Paylaş
Cunda'ya "Sana bir tepeden baktım" diyebilmek için Bakkal Sokağı’ndan Âşıklar Tepesi'ne doğru çıkmadan hemen sokağın başında 1850 yılında yapılmış Panaya Kilisesi’ne bir uğrayın, penceresinden Cunda'ya bir bakın... Kilisenin ilginç bir efsanesi var, bunu da size anlatayım: Bir demirci ustası rüyasında azizleri görür ve kilisenin yapılacağı yeri öğrenir, kilisenin yapılması talimatını alır. Cunda Psikoposunun da yönlendirmesi sonucunda Cunda halkı tarafından imece usulüyle yapılan kilise, ibadethaneden öteye mimari yapısı ve içi müthiş bir sanat eseri değeri taşıyordu ve mübadele sonrasında maalesef arsa sahibi tarafından yıkıldı. Şu an pencerelerinin arasından güzel bir Cunda manzarası seyredebileceğiniz üç duvarlı güzel pencereli taş yapıya bir göz atın, selam verin isterim.
Âşıklar Tepesi’nin simgesi haline gelmiş Agia Ianni Kilisesi (Aya Yanni Kilisesi) önce bir inziva kilisesi olarak inşa edilmiş. O zaman dönemin en önemli keşiş ve patriklerini barındıran kilise Aziz Yahya'ya (St. John, Aziz Yuhanna'ya) atfedilmiş. Âşıklar ilk kez bu tepede insanın başını döndürecek güzellikteki manzara karşısında birbirlerine evlilik sözü verirlermiş. Aşklara, aşka değer ne varsa burada yaşanır. Romantik bir manzara püfür püfür esen rüzgâr... En güzel doğal ortam oluşmuş bile... Yakın tarihte gerçekleştirilen kazılarda şapele ait bir yel değirmeni ortaya çıkarıldı. Yel değirmeni iş insanı Rahmi Koç tarafından restore edildi ve görkemli taş bina yine bir başka iş insanı Muhtar Kent'in rahmetli anne ve babasının adlarını vereceği Sevim ve Necdet Kent Kütüphanesi olarak hizmete açıldı. Cunda'ya değer katan kütüphanenin kafesinde güzel bir çay molası verilir dostlar, keyfiniz bol olsun...

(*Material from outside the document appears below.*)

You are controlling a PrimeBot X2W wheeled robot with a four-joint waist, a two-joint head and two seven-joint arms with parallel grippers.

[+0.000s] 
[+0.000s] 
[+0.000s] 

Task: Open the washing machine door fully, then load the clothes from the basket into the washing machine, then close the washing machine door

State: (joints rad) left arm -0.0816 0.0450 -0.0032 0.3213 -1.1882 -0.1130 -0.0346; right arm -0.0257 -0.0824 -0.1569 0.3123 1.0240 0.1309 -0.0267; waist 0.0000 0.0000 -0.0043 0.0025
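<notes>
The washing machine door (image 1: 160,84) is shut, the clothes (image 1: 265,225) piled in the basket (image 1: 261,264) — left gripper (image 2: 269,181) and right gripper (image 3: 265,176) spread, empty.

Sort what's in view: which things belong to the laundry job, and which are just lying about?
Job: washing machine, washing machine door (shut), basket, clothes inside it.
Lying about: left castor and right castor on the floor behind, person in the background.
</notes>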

Cunda'da geçmişte 70 tane yel değirmeni varmış ancak sanayileşmeyle birlikte yel değirmenleri unutulmuş, geriye 3-4 tanesinin kalıntısı kalmış. Tepeden aşağı inerken sizi bir başka yapıya adayla bütünleşmiş Taksiyarhis Kilisesi'ne götüreceğim. Hani Cunda'da tüm yolların çıkacağı Kiliseye... 1873 yılında Rum Ortodoks cemaati tarafından Taksiyarhis'e yani ‘Koruyucu Baş Melekler’ Cebrail ve Mikhail'e atfedilmiş, Neo-klasik tek kubbeli bazilika tarzında yapılmış olan kilise, uzun yıllar bakımsız kalmış, zamana direnmiş. Duvarların sarı rengi, sarımsak taşından yapılmış olan silindir sütun başları İsa'nın vaftiz töreni, İsa'nın doğumu ve melekler arasında savaş giysileri içinde betimlenen savaşçı Baş Melek Cebrail ( Taksiyarhis) resmi ve en çok ilgi ve merak uyandıran Yunus Peygamberin balığın ağzından çıkış resimli ikonunu görmenizi tavsiye ederim. Tarihi bina kiliseyi müzeye dönüştürmek üzere Rahmi Koç tarafından restore edilmiş, 2014 yılında Ayvalık Rahmi Koç Müzesi olarak hizmete açılmış.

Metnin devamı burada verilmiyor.